La famille Panchenko

Lyubov Panchenko, 59 ans, sa fille Marina Panchenko, 33 ans, originaires de Pavlodar au Kazakhstan, et sa petite-fille Silvia, 2 ans et demi, née en France, ont péri dans l'attentat.

Robert Marchand, 60 ans

Selon le journal local le Bien Public, un habitant de Saône-et-Loire, Robert Marchand, 60 ans, a trouvé la mort dans l'attentat de Nice. Il était président-entraîneur du club d'athlétisme de Marcigny et travaillait pour une entreprise locale.
Fatima Charrihi, 60 ans
Fatima Charrihi, Marocaine, mère de sept enfants et résidant à Nice, serait la première victime tuée dans l'attentat de jeudi soir. Elle est décédée sur le coup. Selon son fils, Hamza, 28 ans, qui s'est confié dans l'Express, "elle portait le voile, pratiquait un islam du juste milieu. Un vrai islam. Mais ce n'est pas celui des terroristes".
Zahia Rahmouni, 70 ans
Cette retraitée algérienne, originaire de Constantine, était en visite à Nice chez sa fille, selon les autorités algériennes. Sa fille et son petit-fils, présents aux côtés de la septuagénaire pour le feu d'artifice, ont frôlé la mort. Quelques secondes avant le passage du camion, le petit garçon aurait en effet échappé à la vigilance de sa mère, qui aurait couru pour le rattraper, s'éloignant ainsi du lieu de l'accident.

François et Christiane Locatelli, 82 et 78 ans

Les deux grands-parents originaires de Meurthe-et-Moselle sont décédés sur la promenade des Anglais à Nice, avec leur petit-fils, Michaël Pellegrini et la mère de celui-ci, Véronique Lion.

Une professeure et deux lycéennes allemandes

Selon plusieurs médias allemands, un groupe de lycéens allemands fêtant le bac était présent à Nice jeudi soir. Deux lycéennes et une professeur figurent parmi les victimes, a annoncé l'académie de Berlin.
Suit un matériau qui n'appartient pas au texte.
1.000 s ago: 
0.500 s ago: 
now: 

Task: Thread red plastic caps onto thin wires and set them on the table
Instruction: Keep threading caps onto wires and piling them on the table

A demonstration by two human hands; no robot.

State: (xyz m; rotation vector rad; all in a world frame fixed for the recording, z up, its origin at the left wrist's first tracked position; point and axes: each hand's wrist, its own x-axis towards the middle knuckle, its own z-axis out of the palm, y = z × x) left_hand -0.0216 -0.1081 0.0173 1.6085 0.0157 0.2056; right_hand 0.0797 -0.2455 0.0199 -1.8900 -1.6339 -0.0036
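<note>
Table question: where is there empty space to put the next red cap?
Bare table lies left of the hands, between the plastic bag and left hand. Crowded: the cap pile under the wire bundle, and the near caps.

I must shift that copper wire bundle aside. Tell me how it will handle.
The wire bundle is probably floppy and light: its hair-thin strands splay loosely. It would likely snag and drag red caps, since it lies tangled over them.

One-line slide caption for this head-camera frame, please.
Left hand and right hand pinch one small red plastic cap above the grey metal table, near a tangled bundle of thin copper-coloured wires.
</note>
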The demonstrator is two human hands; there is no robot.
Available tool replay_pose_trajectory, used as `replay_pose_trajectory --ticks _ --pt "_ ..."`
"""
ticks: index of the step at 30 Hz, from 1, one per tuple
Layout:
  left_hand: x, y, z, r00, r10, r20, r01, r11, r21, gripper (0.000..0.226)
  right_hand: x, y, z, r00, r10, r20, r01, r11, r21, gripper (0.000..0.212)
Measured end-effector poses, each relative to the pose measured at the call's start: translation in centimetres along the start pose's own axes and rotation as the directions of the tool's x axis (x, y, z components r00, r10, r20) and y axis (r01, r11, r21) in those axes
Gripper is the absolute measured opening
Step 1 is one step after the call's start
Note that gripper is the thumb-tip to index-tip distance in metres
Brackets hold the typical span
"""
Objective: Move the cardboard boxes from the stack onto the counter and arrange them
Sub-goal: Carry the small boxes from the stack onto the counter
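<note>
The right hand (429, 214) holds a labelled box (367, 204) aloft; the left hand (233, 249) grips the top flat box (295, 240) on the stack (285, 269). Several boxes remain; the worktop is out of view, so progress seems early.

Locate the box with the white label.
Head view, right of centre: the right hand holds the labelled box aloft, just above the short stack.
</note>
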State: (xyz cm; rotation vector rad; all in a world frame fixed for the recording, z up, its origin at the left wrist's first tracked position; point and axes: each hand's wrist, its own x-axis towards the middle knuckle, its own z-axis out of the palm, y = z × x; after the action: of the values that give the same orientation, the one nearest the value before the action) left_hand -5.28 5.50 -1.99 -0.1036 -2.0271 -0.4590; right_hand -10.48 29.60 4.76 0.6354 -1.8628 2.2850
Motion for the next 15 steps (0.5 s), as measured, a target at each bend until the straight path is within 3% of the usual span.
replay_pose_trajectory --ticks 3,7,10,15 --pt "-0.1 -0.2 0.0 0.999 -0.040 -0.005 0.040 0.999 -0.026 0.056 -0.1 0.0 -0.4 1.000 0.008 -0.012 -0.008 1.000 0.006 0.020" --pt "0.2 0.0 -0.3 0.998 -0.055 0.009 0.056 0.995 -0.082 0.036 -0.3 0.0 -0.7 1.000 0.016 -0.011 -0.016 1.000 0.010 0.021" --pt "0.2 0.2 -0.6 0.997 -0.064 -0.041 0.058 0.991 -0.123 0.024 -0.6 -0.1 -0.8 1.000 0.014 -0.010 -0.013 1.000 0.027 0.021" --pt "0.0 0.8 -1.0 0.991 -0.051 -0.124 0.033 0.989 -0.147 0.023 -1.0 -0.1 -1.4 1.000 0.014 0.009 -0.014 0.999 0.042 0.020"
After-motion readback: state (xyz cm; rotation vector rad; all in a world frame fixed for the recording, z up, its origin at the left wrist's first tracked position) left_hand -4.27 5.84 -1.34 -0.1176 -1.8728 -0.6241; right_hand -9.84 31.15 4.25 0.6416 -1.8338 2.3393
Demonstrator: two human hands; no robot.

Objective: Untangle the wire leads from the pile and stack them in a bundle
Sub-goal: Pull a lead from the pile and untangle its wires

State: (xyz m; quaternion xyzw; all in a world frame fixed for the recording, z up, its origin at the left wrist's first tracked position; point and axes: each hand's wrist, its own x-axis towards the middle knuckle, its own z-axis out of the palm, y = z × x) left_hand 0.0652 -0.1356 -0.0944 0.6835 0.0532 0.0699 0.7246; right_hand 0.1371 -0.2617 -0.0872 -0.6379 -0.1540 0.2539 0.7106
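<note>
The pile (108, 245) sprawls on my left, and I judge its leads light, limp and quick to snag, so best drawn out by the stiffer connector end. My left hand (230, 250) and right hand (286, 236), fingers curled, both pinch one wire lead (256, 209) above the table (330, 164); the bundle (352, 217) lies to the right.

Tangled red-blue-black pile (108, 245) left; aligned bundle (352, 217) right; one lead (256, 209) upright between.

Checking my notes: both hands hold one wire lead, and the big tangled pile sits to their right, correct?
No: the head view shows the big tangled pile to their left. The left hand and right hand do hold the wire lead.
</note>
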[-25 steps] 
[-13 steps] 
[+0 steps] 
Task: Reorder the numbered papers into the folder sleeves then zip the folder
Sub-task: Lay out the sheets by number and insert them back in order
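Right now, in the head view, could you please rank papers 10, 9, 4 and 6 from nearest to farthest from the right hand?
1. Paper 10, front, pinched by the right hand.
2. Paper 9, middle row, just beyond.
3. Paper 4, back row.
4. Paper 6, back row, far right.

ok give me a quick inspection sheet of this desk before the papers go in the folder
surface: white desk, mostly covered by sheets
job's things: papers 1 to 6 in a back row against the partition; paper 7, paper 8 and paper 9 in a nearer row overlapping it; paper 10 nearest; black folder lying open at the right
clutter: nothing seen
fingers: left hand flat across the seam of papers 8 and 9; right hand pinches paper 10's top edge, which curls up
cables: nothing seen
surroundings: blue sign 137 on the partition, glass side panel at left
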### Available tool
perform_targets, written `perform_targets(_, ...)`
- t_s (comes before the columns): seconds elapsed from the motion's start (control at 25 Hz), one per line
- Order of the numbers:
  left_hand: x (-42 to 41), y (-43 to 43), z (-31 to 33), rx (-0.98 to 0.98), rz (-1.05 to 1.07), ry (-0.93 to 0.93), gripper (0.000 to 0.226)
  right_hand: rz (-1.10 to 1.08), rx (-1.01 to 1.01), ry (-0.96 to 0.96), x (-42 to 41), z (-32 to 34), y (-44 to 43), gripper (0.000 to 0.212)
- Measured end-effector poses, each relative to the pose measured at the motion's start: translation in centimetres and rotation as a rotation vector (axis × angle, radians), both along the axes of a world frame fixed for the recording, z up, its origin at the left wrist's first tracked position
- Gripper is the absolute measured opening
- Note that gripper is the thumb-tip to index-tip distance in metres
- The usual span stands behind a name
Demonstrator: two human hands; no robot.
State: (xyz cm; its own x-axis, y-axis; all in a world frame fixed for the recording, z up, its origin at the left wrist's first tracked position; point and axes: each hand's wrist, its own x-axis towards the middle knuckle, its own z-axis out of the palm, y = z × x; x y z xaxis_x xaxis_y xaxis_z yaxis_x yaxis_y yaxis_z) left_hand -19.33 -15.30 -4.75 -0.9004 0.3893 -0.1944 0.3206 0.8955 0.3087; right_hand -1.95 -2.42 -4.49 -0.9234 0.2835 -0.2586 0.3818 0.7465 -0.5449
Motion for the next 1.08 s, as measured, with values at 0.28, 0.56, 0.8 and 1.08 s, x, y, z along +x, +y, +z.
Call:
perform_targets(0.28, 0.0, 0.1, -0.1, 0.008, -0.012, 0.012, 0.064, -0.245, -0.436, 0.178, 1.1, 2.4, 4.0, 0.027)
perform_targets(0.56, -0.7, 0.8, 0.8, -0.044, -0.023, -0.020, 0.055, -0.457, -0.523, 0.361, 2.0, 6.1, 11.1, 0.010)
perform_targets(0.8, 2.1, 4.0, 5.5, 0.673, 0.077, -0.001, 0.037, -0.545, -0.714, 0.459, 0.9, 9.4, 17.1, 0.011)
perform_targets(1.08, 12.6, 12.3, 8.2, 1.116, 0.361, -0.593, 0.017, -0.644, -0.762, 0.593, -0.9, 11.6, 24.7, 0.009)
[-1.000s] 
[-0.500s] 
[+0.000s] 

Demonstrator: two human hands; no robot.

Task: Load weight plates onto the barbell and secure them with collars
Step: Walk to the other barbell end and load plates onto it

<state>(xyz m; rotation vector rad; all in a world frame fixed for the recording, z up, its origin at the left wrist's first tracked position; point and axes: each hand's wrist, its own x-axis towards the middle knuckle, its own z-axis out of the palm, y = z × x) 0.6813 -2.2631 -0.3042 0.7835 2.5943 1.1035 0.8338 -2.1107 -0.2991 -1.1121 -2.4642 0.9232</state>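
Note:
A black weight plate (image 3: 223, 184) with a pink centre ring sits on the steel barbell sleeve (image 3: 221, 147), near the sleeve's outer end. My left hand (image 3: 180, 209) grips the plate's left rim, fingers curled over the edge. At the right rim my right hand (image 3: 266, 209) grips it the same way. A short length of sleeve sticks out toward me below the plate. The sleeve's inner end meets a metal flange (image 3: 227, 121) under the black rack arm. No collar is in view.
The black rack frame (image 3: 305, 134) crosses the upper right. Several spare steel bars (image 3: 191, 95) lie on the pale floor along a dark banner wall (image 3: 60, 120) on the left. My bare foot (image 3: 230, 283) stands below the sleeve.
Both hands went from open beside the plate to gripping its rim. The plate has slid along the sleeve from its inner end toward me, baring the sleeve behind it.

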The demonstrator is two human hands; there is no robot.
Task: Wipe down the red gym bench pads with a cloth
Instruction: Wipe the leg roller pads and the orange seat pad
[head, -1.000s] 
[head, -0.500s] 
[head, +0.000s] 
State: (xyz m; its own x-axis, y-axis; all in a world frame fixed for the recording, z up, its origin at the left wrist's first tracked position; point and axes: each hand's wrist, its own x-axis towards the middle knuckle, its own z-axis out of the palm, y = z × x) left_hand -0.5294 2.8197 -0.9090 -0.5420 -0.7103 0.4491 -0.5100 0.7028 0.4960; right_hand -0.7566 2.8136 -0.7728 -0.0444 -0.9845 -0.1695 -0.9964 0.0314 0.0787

De nombreux touristes étrangers

Parmi les victimes figurent également un Ukrainien et deux Arméniens selon une agence de presse arménienne. Par ailleurs, le ministère belge des Affaires étrangères a indiqué être sans nouvelles d'une vingtaine de ressortissants.
Parmi les dizaines de blessés enregistrés, figurent au moins un Britannique, selon Londres, deux Roumains, actuellement hospitalisés, selon Bucarest.
Le temps de l'identification, un processus "long" et "cruel"
Le temps nécessaire à l'identification des victimes est un "temps long" et "cruel", a admis la secrétaire d'Etat à l'aide aux victimes Juliette Méadel, lors d'un déplacement à Nice samedi.
"C'est un processus scientifique" dans lequel "la moindre erreur est tragique", a-t-elle souligné. "Il faut prendre le temps de la vérité. Seule l'institution judiciaire est garante de la vérité", a-t-elle poursuivi, promettant que le parquet donnerait dans les prochains jours "la liste" des victimes de l'attaque lors de laquelle 84 personnes sont mortes.